Oui, il va comme l’abeille, de fleur en fleur, pour faire son miel : un coup à gauche un coup à droite pour bâtir son programme. Ce matin, c’est dans Le Figaro que Macron s’exprime. Sur la sécurité. Il est pour la tolérance zéro, comme Pasqua jadis. Pour une République indivisible aussi, mais plurielle, ce qui est beaucoup moins gaulliste.
Puisque c’est la saison du tournoi des six nations de rugby, Macron me fait penser à ces petits demis de mêlée qui laissent les autres pousser, se cogner et qui attend que le ballon sorte pour partir, se faufiler et échapper à la meute.
Macron, il est tellement insaisissable qu’il en énerve beaucoup. On l’écoute, il vous captive par la profondeur de son regard et puis on ne s’est plus ce qu’il a dit et, après réflexion, on finit par se demander si c’est du lard ou du cochon. Par se demander si on est trop bête ou s’il nous prend pour un électeur.

Qu’entendez-vous par là, ça paraît logique s’il veut se faire élire ?
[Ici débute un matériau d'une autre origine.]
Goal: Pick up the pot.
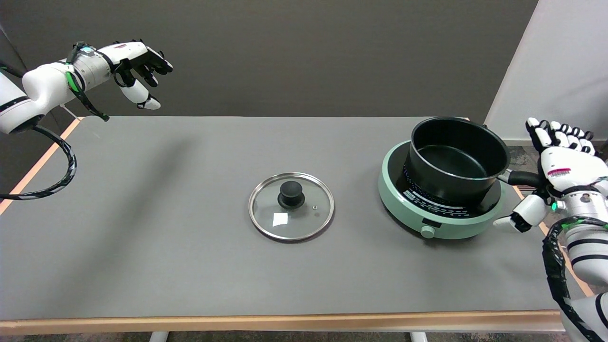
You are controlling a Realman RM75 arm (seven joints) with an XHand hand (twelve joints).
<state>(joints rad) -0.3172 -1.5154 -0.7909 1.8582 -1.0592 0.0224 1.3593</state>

J’entends qu’il procède par clientèle électorale, mais hors clivage partisan. Donc, il va de clientèle en clientèle, et cherche à satisfaire tout le monde.
Dans une interview accordée à L’Obs, cette semaine, il regrette que les opposants au Mariage pour tous aient été "humiliés". Un petit mot gentil pour leur rappeler qu’il pense bien à eux, que lui, il est à leur écoute si d’aventure Fillon continuait à chiffonner leur rectitude morale avec son affaire.
Il y a un petit côté Hollande, en plus cultivé, en plus jésuite, en plus stylé, chez Macron. Macron dit de la présidence Hollande qu’elle fut un "tableau pointilliste", une présidence faite de petites touches qu’il n’a pas su expliquer. Si Hollande est pointilliste, Macron, lui, est un maître de l’impressionnisme.
La perspective est plus profonde, mais est-ce que ça imprime dans la tête des gens, comme on se le demandait déjà pour Hollande ? Attention à l’illusion d’optique : Macron en marche peut se retrouver en marge.

Et puis qui trop embrasse mal étreint ?

Oui, c’est comme ça qu’on finit par se fâcher avec tout le monde. Confère la colonisation. En novembre, il a fâché les Franco-algériens en disant qu’elle avait eu quelques vertus. En affirmant cette semaine qu’elle était un "crime contre l’humanité", il risque de se mettre à dos bon nombre de Français, d’origine pied-noir notamment. Pas simple, la synthèse, un mot cher à Hollande.